AFAICT, HTTPS access has never been set up https://github.com/ESIPFed/cor/issues/37

(note that sweetontology.net and cor.esipfed.org share the same host server.)

[rrovetto]

Following John, I tested the raw git link in the past and i don't recall it opening. Now testing both links again on my end...

• the .net link as webpage does not open in web browser
• .net link does not open, but the raw git link does open with protege. Should test with other tool environments.

I recommend we also list links to open all stored versions of sweet. The releases page has zip files, but it will be more beneficial to the public, as well as user-friendly.

[carueda]

Just don't try with https as it hasn't been set up (see my previous comment).

But http://sweetontology.net/ resolves just fine from my side, that is:

• If using a regular browser, it then redirects to https://github.com/ESIPFed/sweet/blob/master/README.md, as currently configured
• If using Protege, per John's comment (I haven't tested this for a long time), it should resolve just fine as well, thanks to the recent proxy adjustment with cloudflare done by Annie.

make sense?

[brandonnodnarb]

Thanks for all your efforts on this issue @carueda, @graybeal, @rrovetto, and @esip-lab. I have tested http://sweetontology.net/sweetAll using the Open from URI... functionality in Protégé 5.5.0 and it appears to resolve properly AND load all imported ontologies.
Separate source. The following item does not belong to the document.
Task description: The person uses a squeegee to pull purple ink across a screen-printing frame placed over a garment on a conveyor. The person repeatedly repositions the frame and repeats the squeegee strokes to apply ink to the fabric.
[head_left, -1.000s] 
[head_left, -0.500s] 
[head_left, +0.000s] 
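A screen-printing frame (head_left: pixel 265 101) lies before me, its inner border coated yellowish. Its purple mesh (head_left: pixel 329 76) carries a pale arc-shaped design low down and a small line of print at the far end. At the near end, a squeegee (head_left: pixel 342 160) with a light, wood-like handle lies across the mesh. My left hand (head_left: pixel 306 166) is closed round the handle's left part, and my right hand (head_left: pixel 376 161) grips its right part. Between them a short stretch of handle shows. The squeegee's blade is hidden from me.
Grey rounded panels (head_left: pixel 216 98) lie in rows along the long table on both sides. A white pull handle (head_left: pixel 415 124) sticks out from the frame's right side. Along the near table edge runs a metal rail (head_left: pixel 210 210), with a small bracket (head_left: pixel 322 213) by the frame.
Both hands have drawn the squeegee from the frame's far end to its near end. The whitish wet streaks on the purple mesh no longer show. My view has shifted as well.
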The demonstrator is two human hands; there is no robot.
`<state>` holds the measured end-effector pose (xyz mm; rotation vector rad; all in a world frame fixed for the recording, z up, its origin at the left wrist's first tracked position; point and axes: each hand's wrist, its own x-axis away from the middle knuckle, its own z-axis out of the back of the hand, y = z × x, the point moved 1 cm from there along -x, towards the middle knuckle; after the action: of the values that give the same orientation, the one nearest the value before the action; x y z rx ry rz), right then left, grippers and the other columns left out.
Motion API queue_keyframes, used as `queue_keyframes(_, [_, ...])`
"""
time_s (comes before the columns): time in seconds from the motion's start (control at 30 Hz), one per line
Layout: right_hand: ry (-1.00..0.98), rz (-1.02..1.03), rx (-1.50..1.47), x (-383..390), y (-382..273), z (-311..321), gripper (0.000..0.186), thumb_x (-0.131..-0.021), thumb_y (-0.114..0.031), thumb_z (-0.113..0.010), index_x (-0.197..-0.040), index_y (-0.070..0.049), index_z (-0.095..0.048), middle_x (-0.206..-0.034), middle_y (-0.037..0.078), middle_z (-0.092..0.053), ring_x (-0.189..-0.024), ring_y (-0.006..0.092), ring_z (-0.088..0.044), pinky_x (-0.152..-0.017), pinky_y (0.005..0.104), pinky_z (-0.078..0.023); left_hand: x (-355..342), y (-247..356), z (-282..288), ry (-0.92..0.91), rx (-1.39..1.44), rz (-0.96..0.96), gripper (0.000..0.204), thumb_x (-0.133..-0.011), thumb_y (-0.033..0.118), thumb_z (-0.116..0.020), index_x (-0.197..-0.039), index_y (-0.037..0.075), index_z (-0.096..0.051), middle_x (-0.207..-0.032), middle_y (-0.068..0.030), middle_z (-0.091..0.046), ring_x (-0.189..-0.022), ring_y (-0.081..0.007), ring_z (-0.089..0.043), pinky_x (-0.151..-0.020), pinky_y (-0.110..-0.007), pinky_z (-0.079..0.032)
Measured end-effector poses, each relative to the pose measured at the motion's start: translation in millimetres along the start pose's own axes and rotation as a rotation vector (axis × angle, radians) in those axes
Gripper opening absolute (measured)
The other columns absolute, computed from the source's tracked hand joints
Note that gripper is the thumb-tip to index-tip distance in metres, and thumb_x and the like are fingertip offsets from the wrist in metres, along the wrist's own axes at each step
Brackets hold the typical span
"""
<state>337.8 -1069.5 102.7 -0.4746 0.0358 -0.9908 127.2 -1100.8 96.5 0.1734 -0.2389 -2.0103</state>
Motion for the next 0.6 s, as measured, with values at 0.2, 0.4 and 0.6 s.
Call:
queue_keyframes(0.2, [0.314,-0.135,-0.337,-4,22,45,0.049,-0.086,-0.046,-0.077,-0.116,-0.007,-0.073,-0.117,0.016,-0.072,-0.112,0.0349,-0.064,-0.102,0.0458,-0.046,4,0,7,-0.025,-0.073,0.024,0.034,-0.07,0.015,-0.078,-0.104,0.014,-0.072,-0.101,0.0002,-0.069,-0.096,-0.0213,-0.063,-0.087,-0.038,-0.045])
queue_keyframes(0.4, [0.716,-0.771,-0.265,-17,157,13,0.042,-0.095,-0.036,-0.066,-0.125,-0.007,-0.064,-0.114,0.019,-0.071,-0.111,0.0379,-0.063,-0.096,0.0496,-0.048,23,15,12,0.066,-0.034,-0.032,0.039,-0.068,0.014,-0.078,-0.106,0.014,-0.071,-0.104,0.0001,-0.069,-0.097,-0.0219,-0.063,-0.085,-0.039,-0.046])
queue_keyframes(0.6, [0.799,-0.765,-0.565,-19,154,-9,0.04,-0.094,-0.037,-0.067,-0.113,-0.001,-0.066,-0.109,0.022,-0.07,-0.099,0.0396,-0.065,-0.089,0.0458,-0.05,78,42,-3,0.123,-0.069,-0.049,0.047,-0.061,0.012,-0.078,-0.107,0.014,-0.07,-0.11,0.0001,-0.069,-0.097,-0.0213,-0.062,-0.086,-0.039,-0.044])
Using http://sweetontology.net/sweetAll.ttl works in the same manner.

I can also confirm that a browser renders http://sweetontology.net/ as https://github.com/ESIPFed/sweet/blob/master/README.md which matches the current set up/configuration.

As such, I will close this issue.

Please lodge any other issues mentioned in the thread separately.